L'amendement n° 34 est ainsi libellé :
Dans le texte proposé par le 3° du I de cet article pour l'article L. 225-22-1 du code de commerce, remplacer les mots:
les seules éventuelles dispositions dudit contrat correspondant à des éléments de rémunération ou des avantages dus ou susceptibles d'être dus à raison de ou postérieurement à la cessation de fonctions
par les mots:
les dispositions dudit contrat correspondant, le cas échéant, à des éléments de rémunération, des contreparties financières ou des avantages dus ou susceptibles d'être dus à raison de la cessation ou du changement de fonctions, ou postérieurement à celles-ci
L'amendement n° 35 est ainsi libellé :
Dans le texte proposé par le 4° du I de cet article pour l'article L. 225-79-1 du code de commerce, remplacer les mots:
les seules éventuelles dispositions dudit contrat correspondant à des éléments de rémunération ou des avantages dus ou susceptibles d'être dus à raison de ou postérieurement à la cessation ou au changement de fonctions
par les mots:
les dispositions dudit contrat correspondant, le cas échéant, à des éléments de rémunération, des contreparties financières ou des avantages dus ou susceptibles d'être dus à raison de la cessation ou du changement de fonctions, ou postérieurement à celles-ci
La parole est à M. le rapporteur pour avis pour défendre ces trois amendements.
M. François-Noël Buffet, rapporteur pour avis.

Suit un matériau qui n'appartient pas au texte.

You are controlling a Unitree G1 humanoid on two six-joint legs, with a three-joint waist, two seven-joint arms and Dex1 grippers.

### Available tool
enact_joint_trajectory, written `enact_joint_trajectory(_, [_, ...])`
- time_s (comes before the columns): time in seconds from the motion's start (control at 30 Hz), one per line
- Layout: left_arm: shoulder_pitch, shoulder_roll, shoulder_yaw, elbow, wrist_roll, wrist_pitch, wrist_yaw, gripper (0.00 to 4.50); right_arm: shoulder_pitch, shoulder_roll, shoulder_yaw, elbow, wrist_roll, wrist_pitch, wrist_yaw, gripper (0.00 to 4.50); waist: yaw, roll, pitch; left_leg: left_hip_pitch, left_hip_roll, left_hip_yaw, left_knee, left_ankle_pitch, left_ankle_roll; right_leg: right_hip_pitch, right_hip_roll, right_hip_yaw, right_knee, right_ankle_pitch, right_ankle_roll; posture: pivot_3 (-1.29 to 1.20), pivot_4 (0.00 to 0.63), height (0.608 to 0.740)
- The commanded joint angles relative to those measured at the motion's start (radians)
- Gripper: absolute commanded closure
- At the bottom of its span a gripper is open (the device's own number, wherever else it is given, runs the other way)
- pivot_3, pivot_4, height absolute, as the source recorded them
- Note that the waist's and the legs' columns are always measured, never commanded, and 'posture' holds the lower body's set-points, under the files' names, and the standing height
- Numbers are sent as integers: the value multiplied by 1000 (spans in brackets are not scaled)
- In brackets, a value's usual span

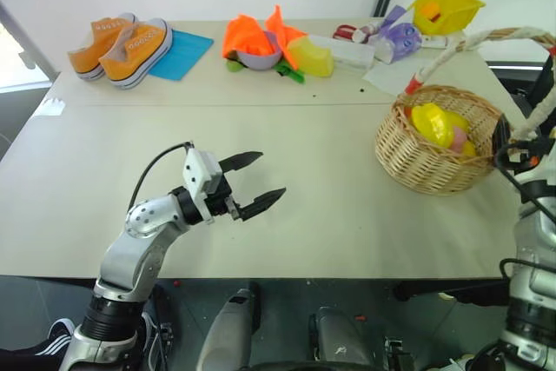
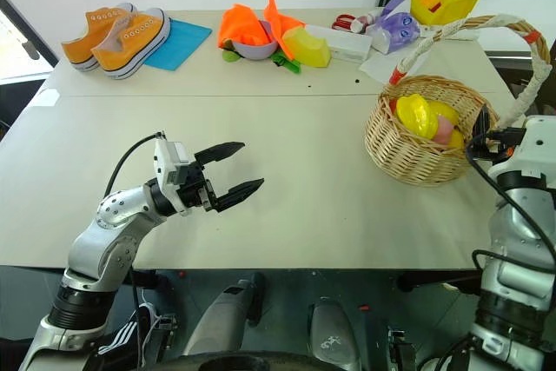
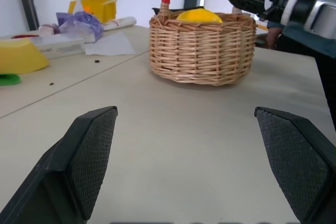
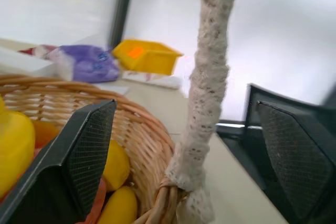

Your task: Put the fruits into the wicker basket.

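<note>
The wicker basket (image 1: 426, 167) stands at the table's right, and its arched handle (image 1: 486, 36) is wrapped in white and red. Inside lie fruits: a ribbed yellow starfruit (image 1: 432, 122), a pink peach (image 1: 458, 138) and yellow pieces (image 4: 116, 165). My right gripper (image 4: 181, 106) is open at the basket's right rim. The handle's white-wrapped post (image 4: 207, 93) stands between its fingers, and nothing is held. My left gripper (image 1: 271, 174) hovers open and empty over the table's near left, pointing toward the basket (image 3: 199, 51).
Along the far edge sit orange sneakers (image 1: 122, 48), a blue cloth (image 1: 180, 52), an orange-and-yellow cloth heap (image 1: 261, 39), a white box (image 1: 347, 51), a purple bag (image 1: 398, 39) and a yellow plastic bin (image 1: 447, 8). Bare tabletop lies between my left gripper and the basket.
</note>
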Motion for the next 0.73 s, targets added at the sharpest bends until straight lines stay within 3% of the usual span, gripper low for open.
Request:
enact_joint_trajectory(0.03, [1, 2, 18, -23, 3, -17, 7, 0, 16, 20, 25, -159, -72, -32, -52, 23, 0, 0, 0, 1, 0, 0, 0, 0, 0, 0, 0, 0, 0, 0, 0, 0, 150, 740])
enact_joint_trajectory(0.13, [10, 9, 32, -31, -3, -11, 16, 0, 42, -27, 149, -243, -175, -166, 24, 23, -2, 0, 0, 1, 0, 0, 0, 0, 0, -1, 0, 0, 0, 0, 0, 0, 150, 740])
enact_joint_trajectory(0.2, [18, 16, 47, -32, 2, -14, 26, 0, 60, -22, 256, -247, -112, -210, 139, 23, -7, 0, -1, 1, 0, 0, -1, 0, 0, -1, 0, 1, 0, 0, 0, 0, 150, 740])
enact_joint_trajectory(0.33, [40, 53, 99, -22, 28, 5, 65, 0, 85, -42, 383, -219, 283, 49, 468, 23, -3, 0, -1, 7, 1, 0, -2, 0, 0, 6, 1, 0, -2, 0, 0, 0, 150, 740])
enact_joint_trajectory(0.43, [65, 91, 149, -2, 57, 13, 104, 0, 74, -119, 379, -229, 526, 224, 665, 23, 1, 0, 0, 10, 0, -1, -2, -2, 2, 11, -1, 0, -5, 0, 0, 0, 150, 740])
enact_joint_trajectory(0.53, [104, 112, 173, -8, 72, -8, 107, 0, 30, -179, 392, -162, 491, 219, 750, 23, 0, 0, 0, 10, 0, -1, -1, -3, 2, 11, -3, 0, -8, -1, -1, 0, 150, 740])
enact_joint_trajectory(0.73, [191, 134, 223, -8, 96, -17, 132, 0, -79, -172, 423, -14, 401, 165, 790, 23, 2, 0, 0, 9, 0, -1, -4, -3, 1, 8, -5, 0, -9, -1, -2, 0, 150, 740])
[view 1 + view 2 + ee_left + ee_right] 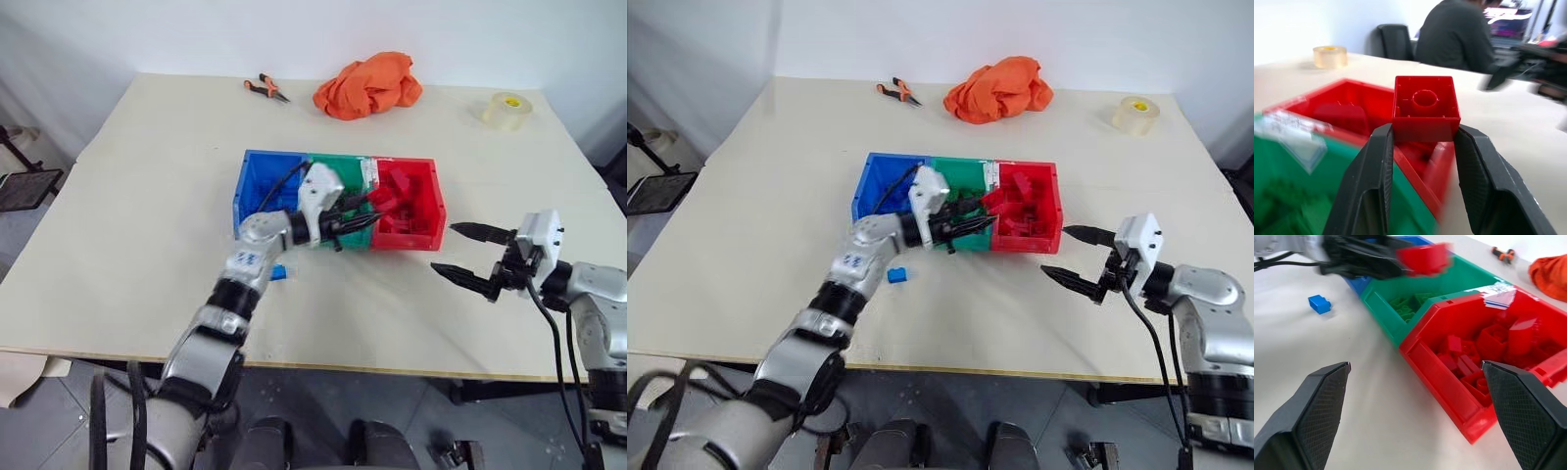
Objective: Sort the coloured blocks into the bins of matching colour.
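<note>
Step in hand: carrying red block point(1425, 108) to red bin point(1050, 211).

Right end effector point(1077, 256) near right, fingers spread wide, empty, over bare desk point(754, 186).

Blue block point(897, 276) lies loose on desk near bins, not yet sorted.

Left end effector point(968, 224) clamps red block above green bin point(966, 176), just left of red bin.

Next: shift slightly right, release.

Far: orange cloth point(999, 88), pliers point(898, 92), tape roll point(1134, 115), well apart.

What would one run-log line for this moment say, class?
left end effector: shut on red block, over green bin beside red bin | right end effector: open, empty | blue block: on table
</note>
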`<action>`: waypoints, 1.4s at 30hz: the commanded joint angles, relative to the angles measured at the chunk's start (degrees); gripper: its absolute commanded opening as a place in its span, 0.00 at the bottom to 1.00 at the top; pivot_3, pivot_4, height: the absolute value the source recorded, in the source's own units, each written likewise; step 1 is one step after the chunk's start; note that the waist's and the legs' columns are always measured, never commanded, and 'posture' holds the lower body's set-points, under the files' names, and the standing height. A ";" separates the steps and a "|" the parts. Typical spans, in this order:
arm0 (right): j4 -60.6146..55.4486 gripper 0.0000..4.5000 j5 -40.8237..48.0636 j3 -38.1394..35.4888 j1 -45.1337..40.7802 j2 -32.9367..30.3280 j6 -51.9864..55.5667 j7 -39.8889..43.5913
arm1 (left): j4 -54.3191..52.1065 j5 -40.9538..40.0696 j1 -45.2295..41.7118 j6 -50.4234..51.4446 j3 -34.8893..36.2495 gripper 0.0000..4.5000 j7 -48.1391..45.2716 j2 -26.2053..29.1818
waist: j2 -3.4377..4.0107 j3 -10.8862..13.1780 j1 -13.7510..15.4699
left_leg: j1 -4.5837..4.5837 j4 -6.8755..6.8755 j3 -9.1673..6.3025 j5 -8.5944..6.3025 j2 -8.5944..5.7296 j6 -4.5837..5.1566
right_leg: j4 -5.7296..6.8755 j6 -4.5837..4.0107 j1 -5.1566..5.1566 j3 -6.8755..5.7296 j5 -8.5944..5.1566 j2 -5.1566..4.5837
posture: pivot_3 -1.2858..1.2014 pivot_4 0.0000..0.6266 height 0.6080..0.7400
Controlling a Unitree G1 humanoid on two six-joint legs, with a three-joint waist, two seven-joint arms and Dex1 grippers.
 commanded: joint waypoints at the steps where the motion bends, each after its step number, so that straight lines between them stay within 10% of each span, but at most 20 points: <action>1: -4.56 1.00 2.12 -2.98 1.95 -0.84 0.51 -1.94 | 9.48 0.65 -5.90 -7.00 2.55 0.40 0.28 -2.94 | 0.00 0.00 -0.14 | 0.00 -0.01 0.00 0.00 0.00 0.00 | 0.00 0.00 -0.01 0.00 0.00 0.00 | 0.52 0.24 1.00; 8: -6.79 1.00 2.91 -3.25 3.39 -1.13 1.27 -3.51 | 14.89 1.63 -9.08 -11.43 5.23 0.88 -2.11 -1.91 | 0.00 0.00 -0.66 | 0.02 -0.03 0.07 0.00 0.04 0.00 | 0.02 0.00 -0.07 0.01 0.00 0.02 | 0.52 0.24 1.00; 15: -3.15 1.00 2.10 -0.34 -0.70 -0.93 0.65 -1.85 | -0.43 1.13 -1.39 -4.37 5.49 0.88 -7.64 8.65 | 0.01 -0.01 -0.76 | 0.02 0.00 0.04 0.01 0.07 -0.01 | 0.10 0.00 -0.11 0.03 0.00 0.03 | 0.52 0.24 1.00; 29: 10.71 1.00 -1.00 6.98 -13.77 0.99 -3.32 5.61 | -49.40 -11.88 41.21 20.51 19.84 0.88 -16.09 37.27 | 0.03 -0.01 -1.04 | 0.01 0.06 -0.36 0.00 0.06 -0.02 | 0.14 -0.01 0.04 0.12 0.00 -0.09 | 0.52 0.24 1.00; 42: 14.56 1.00 -1.87 8.24 -17.15 1.65 -4.78 8.48 | -54.67 -12.30 51.48 20.31 20.38 0.88 -12.76 37.57 | 0.10 -0.01 -2.06 | 0.05 -0.03 -0.50 -0.07 0.12 -0.13 | 0.14 -0.12 0.08 0.28 -0.06 -0.22 | 0.52 0.24 1.00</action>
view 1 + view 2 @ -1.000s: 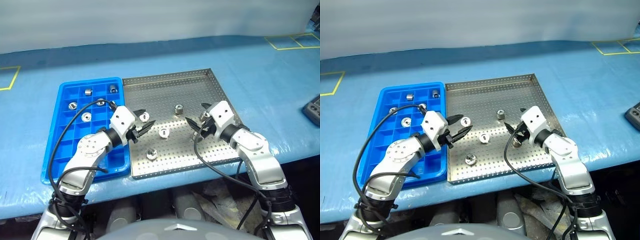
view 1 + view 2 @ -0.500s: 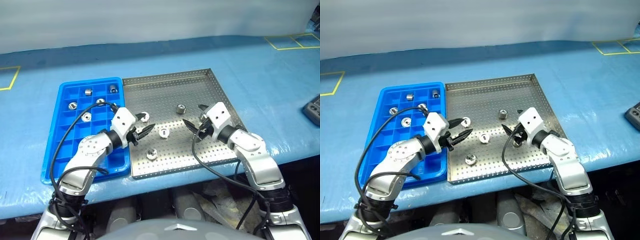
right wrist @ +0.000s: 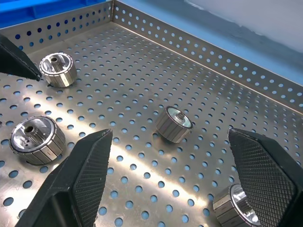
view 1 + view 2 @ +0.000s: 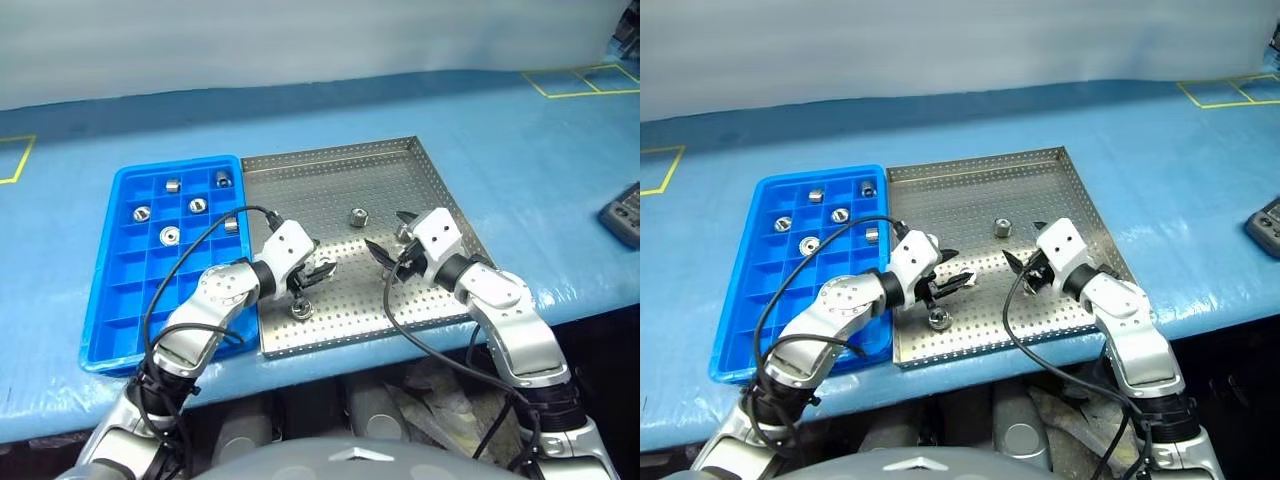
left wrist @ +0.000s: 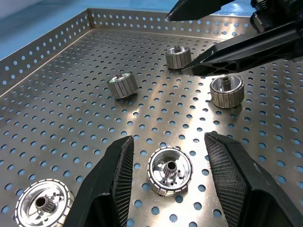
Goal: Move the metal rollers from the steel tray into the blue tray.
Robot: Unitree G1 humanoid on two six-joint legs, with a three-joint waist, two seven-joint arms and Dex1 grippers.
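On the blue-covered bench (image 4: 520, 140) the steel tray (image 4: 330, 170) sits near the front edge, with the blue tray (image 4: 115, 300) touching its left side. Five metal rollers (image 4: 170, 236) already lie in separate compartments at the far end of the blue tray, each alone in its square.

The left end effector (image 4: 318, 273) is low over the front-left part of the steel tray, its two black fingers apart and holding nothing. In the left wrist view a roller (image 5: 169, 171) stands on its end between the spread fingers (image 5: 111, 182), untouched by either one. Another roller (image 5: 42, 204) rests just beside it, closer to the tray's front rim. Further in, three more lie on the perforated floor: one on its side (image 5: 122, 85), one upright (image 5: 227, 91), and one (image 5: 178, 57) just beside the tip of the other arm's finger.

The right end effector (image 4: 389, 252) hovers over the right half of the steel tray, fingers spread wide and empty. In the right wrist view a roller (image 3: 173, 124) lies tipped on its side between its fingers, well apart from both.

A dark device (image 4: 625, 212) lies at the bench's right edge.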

L'amendement n°33, outre une proposition d'amélioration rédactionnelle, tend à intégrer dans le dispositif des conventions réglementées les contreparties financières dues à raison de la cessation des fonctions de dirigeant. Ainsi, sans ambiguïté possible, ces contreparties liées à une clause de non-concurrence seraient soumises au dispositif proposé.
En outre, il s'agit de viser par cohérence avec le quatrième alinéa du I de l'article les cas de changement de fonction.
Les deux amendements suivants sont des amendements de cohérence rédactionnelle avec le premier.
M. le président. Quel est l'avis de la commission ?
M. Philippe Marini, rapporteur. La commission est défavorable à l'amendement de suppression ; elle est, en revanche, favorable aux trois amendements présentés par la commission des lois.
Nous estimons en effet que le dispositif proposé par le rapporteur pour avis est équilibré et qu'il répond à un objectif de plus grande transparence.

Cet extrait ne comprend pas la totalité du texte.